▸ About this exercise
Transcribe only part of the material below: the lines from the one containing "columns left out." through the one containing "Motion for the", inclusive, exactly as written.

- - - - -

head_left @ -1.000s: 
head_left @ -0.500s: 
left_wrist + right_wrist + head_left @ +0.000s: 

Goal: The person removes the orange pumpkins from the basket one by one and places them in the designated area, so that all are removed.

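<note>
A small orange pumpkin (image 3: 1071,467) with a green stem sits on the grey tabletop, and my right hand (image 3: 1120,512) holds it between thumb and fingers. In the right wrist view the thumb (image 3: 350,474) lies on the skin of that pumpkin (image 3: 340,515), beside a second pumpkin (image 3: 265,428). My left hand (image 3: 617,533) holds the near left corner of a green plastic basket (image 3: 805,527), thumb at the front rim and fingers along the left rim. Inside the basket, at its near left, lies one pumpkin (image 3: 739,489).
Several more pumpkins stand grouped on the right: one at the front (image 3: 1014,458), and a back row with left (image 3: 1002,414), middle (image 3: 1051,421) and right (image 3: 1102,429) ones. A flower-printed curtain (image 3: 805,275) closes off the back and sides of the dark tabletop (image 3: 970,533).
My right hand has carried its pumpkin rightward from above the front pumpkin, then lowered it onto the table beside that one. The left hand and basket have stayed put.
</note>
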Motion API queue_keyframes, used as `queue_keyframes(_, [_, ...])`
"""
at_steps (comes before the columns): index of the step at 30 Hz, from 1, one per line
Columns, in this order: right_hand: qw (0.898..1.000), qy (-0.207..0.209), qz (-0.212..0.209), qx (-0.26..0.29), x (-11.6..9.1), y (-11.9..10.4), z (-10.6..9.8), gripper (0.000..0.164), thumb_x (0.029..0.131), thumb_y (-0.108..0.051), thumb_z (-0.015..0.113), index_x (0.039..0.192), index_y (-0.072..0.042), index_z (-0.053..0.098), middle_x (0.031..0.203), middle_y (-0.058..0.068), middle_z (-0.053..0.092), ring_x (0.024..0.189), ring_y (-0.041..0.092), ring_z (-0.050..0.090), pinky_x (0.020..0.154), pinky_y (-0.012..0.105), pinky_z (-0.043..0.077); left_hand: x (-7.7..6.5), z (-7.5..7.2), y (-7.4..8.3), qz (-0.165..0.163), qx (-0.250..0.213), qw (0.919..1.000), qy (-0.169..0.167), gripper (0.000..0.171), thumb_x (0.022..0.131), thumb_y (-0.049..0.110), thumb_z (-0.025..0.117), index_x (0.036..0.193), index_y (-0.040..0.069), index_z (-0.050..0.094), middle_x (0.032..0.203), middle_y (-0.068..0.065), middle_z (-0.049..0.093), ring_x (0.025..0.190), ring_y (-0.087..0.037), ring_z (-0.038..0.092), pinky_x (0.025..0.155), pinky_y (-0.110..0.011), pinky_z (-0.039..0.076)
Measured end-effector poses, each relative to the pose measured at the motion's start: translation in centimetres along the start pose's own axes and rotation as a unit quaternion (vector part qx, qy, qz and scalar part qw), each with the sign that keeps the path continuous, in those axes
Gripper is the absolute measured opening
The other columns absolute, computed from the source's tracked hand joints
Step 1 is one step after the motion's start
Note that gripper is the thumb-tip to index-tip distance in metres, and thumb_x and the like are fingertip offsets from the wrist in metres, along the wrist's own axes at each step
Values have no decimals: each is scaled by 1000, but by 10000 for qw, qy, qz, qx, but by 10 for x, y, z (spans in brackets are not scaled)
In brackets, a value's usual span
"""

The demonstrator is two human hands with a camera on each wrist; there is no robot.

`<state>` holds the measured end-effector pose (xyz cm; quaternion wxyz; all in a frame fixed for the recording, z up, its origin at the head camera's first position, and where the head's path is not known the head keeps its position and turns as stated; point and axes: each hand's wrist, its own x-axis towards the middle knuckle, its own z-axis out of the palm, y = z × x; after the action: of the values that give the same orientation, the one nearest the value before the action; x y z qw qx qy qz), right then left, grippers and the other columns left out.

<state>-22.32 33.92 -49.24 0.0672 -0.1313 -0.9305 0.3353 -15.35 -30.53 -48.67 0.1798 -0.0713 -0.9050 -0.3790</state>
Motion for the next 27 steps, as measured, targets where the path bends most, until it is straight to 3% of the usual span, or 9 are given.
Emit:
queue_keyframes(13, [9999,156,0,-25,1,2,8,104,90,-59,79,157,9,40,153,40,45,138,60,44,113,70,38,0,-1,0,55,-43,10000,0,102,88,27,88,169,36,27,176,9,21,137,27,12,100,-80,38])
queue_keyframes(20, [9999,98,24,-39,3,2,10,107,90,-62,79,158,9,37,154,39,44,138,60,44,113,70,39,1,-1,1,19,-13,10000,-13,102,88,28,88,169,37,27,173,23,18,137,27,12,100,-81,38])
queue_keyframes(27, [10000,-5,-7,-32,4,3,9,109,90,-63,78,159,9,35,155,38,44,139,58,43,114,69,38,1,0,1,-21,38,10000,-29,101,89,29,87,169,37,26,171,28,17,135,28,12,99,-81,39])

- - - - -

▸ Response area
`<state>` holds the measured end-effector pose (xyz cm; quaternion wxyz; all in a frame fixed for the recording, z up, its origin at the head camera's first position, and where the head's path is not known the head keeps its position and turns as stated; point and axes: each hand's wrist, its own x-axis towards the middle knuckle, its own z-axis out of the palm, y = z × x; after the action: of the values that give the same orientation, the one nearest the value before the action; x y z qw qx qy qz), right then left, grippers and the other columns left out.

<state>-22.32 33.92 -49.24 0.0672 -0.1313 -0.9305 0.3353 -15.35 -30.53 -48.67 0.1798 -0.0713 -0.9050 -0.3790</state>
Motion for the next 27 steps, as measured, targets where the path bends most, until it is straight to 3% of the usual span, or 9 are given.

No further output is required, since the answer is complete.